Why Wall Street Matters by William D. Cohan

The Blurb On The Back:

”This is my effort to pry open the black box that Wall Street has carefully constructed around itself in the last generation, much to its detriment.  It’s a black box that makes it almost impossible for the average American to understand what goes on there, why it is important to nearly everything we hold dear, and why we wouldn’t much like to live in a world without Wall Street.”

If you like your smartphone or your widescreen TV, your car or your pension, then, whether you know it or not, you are a fan of Wall Street.

William D. Cohan, bestselling author of House of Cards, has long been critical of the bad behaviour that plagued much of Wall Street in the years leading up to the 2008 financial crisis, and, as an ex-banker, he is an expert on its inner workings as well.  But in recent years he has become alarmed by the vitriol directed at the bankers, traders and executives who keep the wheels of our economy turning.  Why Wall Street Matters is a timely and trenchant reminder of the actual good these institutions do and the dire consequences for us all if the essential role they play in making our lives better is carelessly curtailed.

In a brisk, non-nonsense narrative, Cohan traces the history of Wall Street from a handful of traders on a cobblestone street in downtown Manhattan to the global financial behemoth it is today.  Along the way, he argues that Wall Street and the big banks, with their important interstitial role between those who have capital and those who need it, are the invisible, albeit flawed, engines that power our ideas.  Instead of denigrated, they should be celebrated and made to work better for us.

Maybe you think the banks should be broken up and the bankers held accountable for what happened in 2008.  Maybe you hate the greed of Wall Street but know that it’s important to the world economy.  Maybe you don’t really understand Wall Street, and phrases such as credit default swap make your eyes glaze over.  Maybe you think President Trump is America’s saviour or believe that he will destroy everything.

Whoever you are, whatever you think, the blunt, brief and utterly accessible Why Wall Street Matters will be your beacon through the fog.

You can order WHY WALL STREET MATTERS by William D. Cohan from Amazon USAAmazon UK, Waterstone’s or Bookshop.org UK.  I earn commission on any purchases made through these links.
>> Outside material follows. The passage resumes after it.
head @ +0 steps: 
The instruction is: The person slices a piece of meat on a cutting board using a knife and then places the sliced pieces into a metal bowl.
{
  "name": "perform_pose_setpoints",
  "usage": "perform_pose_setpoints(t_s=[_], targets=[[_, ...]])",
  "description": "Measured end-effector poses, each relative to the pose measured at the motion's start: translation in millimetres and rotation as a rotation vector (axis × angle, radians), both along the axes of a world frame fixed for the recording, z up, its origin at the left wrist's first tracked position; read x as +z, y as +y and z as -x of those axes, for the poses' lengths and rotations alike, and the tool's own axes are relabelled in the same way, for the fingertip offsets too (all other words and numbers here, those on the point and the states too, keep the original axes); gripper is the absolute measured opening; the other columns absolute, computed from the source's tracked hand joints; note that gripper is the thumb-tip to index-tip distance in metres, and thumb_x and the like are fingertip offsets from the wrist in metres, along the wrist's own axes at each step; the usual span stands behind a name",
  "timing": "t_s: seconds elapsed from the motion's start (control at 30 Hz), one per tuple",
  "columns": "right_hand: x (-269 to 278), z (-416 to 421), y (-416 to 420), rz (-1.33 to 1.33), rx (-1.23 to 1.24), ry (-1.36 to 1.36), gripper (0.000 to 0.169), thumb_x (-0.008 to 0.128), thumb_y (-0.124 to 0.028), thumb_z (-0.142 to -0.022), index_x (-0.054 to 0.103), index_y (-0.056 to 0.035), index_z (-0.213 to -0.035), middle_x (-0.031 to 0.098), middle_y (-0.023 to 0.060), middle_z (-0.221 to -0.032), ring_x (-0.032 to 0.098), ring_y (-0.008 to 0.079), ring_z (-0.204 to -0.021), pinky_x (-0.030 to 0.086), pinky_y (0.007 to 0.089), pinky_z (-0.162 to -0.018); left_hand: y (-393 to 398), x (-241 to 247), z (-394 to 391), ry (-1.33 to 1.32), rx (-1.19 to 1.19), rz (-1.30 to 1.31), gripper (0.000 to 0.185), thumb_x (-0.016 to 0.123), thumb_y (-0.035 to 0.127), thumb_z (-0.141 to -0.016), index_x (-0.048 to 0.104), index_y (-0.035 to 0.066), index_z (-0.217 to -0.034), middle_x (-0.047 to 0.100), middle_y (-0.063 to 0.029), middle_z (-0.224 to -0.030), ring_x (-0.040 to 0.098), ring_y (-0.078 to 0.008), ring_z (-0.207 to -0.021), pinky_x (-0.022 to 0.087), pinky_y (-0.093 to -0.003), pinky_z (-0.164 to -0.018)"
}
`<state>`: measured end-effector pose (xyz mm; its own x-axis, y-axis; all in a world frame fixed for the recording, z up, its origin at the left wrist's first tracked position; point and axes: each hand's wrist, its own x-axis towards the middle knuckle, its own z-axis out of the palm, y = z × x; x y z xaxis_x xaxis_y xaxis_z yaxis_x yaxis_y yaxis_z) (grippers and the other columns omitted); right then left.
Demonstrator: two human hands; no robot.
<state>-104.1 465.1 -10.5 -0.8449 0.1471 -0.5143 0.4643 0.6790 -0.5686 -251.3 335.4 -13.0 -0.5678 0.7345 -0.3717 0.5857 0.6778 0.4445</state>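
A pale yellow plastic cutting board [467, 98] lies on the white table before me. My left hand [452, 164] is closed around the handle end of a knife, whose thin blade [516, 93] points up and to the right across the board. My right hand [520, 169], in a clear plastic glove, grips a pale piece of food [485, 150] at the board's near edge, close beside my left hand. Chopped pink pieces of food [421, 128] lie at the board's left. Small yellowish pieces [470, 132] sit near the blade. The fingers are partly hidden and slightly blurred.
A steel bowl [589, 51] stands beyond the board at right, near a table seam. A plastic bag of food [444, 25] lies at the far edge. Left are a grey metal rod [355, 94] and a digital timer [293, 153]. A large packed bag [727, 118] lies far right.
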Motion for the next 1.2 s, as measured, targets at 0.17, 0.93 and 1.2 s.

The Review (Cut For Spoilers):

William D. Cohan wrote this extended essay out of concern over what he sees as the over-regulation of Wall Street and a misguided political campaign to split commercial and investment banks into separate entities.  Unfortunately, although Cohan sets out the interesting history of Wall Street and pointing out the complexities of the existing regulatory system with stress-testing and Dodd-Frank coming in for justified criticism, his arguments supporting Wall Street are less convincing, in part because he doesn’t cite much in support of his points – there are no footnotes and the limited bibliography doesn’t contain any works published after the financial crash.
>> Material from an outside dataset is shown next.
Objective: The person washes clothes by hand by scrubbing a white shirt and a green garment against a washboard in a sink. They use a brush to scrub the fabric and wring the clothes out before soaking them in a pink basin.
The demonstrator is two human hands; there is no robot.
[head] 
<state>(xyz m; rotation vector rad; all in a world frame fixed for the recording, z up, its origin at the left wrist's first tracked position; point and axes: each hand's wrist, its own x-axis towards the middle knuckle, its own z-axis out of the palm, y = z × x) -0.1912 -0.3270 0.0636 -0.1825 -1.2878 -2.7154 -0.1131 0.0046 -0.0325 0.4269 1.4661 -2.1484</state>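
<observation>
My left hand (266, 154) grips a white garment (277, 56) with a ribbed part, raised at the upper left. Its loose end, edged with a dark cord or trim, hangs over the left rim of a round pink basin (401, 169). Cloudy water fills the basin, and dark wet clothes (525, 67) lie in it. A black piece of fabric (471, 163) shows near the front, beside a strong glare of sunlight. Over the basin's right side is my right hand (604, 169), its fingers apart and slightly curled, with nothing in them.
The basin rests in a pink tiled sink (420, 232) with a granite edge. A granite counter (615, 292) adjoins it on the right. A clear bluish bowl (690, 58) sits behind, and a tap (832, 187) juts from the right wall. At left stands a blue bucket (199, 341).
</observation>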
Cohan’s arguments boil down to the following:

  1. too much regulation makes banks risk averse, which risks drying up liquidity and the provision of capital to other businesses and prevents the innovation that helps to make Wall Street so important to the US economy. I have a lot of sympathy for this point, but it overlooks the decades of light touch regulation, which led to Wall Street operators taking increasingly riskier punts, which led to financial bubbles (e.g. the first dotcom bubble) until the system crashed – that is clearly unsustainable;
  1. splitting up banks into commercial and investment operations (which is being touted by Senator Elizabeth Warren among others) is too expensive, too complicated and will again, encourage risk averse behaviour among bankers, which in turns harms the US economy. I was not convinced by this – Cohan’s own history of Wall Street showed that when investment banks and brokerage firms were permitted to list, then they got the liquidity to make investments in what became a golden age of product innovation – Cohan doesn’t consider the potential benefits at all while the process of splitting out operations would be beneficial for the professional advisers who service Wall Street by enabling them to develop more expertise;
  2. the best way of regulating Wall Street is to make decision makers have a financial stake in their banks, such that their full net worth can then be clawed back from them in the event that they engage in risky behaviour.  To be honest, I didn’t see how this would lead to the same risk averse behaviour that Cohan deplores in point 1 above but also, the central argument made against this is that unless you implement it worldwide, then you risk losing talent to other financial centres that won’t insist on such measures.

WHY WALL STREET MATTERS was released in the United Kingdom on 28th February 2017.  Thanks to the Amazon Vine Programme for the review copy of this book.